Thursday, May 3, 2007

Why Get Rich When You Can Be Wealthy?

Getting rich is the main goal for a lot of people. That is unfortunate however, because there is something so much greater than simply the accumulation of money. Now don’t get me wrong – I am not saying people shouldn’t have large sums of money. In fact, I believe greatly in the power of money for good when in the hands of the right people. I think money is simply a tool that people can use to do great things – or bad things.

What is unfortunate is that so many people give up so much else in life in order to get those large sums of money. First of all, let me explain my quote about rich fools. Just turn on the TV or read a popular magazine and you will find lots of rich fools. You will see people with tons of money but who have no happiness, have drug problems and who leave behind them a string of broken relationships. These people are rich, not wealthy.

Rich people are people with lots of money. Wealthy people are people who are rich in life. This would include financial stability and freedom, but goes deeper into spiritual health, emotional and relational health, and of course physical health.

I think getting rich is easy. It is simply a discipline that anyone can do if they so choose. There are many examples of people who have made very little money who have left vast fortunes. Spend less than you earn, save more than you spend. Put what you spend into an interest bearing investment. Do this over a long period of time and you will get rich.

Wealthy? That is something altogether different. I have found that in most cases you must give up some wealth to get the riches. I know many rich people and very few of them are people who I would call wealthy. Most of them sacrificed their families, their health or their relationships as they pursued the accumulation of riches. The fact is that it takes time to make money. And every moment of time you spend in the pursuit of money is a moment of time taken from something else that would make you wealthy in life.

So let me ask you: Are you on the fast track toward riches? Or are you on the long-track toward true wealth?

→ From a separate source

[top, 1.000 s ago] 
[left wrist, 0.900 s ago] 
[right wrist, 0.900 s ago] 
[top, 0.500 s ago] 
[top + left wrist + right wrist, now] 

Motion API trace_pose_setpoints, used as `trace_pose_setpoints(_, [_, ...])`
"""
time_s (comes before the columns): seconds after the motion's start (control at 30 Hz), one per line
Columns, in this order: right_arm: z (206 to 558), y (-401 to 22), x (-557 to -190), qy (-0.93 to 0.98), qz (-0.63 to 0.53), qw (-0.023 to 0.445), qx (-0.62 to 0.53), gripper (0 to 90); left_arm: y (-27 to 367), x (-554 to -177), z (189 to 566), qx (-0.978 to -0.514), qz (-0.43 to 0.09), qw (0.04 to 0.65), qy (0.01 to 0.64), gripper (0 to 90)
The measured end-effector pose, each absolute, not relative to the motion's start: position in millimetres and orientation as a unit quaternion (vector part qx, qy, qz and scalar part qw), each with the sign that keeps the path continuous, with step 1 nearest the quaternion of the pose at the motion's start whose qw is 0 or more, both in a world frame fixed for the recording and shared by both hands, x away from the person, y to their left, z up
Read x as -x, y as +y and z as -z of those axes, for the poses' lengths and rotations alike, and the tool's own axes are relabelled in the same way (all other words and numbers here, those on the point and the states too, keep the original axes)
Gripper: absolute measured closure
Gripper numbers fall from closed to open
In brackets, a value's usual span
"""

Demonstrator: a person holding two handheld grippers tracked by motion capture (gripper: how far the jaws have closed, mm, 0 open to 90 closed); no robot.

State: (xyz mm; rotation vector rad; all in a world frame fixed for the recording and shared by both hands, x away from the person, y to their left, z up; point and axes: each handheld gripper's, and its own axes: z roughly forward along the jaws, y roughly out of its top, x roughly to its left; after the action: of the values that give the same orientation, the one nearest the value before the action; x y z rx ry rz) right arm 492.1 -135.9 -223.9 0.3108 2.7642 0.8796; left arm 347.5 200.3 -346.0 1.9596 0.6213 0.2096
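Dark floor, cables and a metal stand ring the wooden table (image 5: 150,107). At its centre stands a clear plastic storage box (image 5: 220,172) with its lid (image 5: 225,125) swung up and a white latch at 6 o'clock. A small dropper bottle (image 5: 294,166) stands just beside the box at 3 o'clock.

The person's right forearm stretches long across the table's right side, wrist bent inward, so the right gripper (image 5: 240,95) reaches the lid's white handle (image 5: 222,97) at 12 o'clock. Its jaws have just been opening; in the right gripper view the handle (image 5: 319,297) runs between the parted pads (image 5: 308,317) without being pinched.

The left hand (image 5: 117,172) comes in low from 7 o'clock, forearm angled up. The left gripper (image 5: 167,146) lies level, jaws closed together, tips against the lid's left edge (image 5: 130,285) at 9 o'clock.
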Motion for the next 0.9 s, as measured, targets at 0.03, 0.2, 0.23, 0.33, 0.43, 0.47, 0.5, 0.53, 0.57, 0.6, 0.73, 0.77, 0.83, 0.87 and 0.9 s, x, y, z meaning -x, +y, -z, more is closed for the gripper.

Are you being wise with your finances so as to secure long-term financial stability and independence? I hope so, because that is certainly a part of being wealthy.

Are you investing in those closest to you? I hope so! The fact is that when you lay on your deathbed, it won’t matter how much money you have. The grim reaper doesn’t need any more money and so he can’t be bought with yours! The only thing that will matter are those faces that surround you, the looks of love they give you, and the memories you have of good times spent with them.

Are you taking good care of yourself physically? I hope so because if you don’t, you won’t get the mileage out of it that you were intended too! Physical health is part of being wealthy!

Are you taking care of your spiritual life? I hope so because I don’t think there are any more important questions we can answer than those who’s answers will play themselves out for eternity. In my mind, spiritual questions make all the others seem like child’s play. Are you taking good care of yourself emotionally? I hope so because it is your internal state that will give you the energy you are looking for to live long and the peace to enjoy that life of yours.

All in all, I have decided that I don’t want to stoop to being rich. That is too low of a goal for me. I want to be wealthy – financially yes, but not to the exclusion of my body, soul and spirit. Not to the exclusion of deep and meaningful relationships with my friends and family. How about you? Will you be rich or wealthy?

By - Chris Widener
Motivational Speaker & Author
Chris Widener is a popular American motivational speaker, author, and owner of two very popular motivational websites online (Made for Success & Extraodinary Leaders).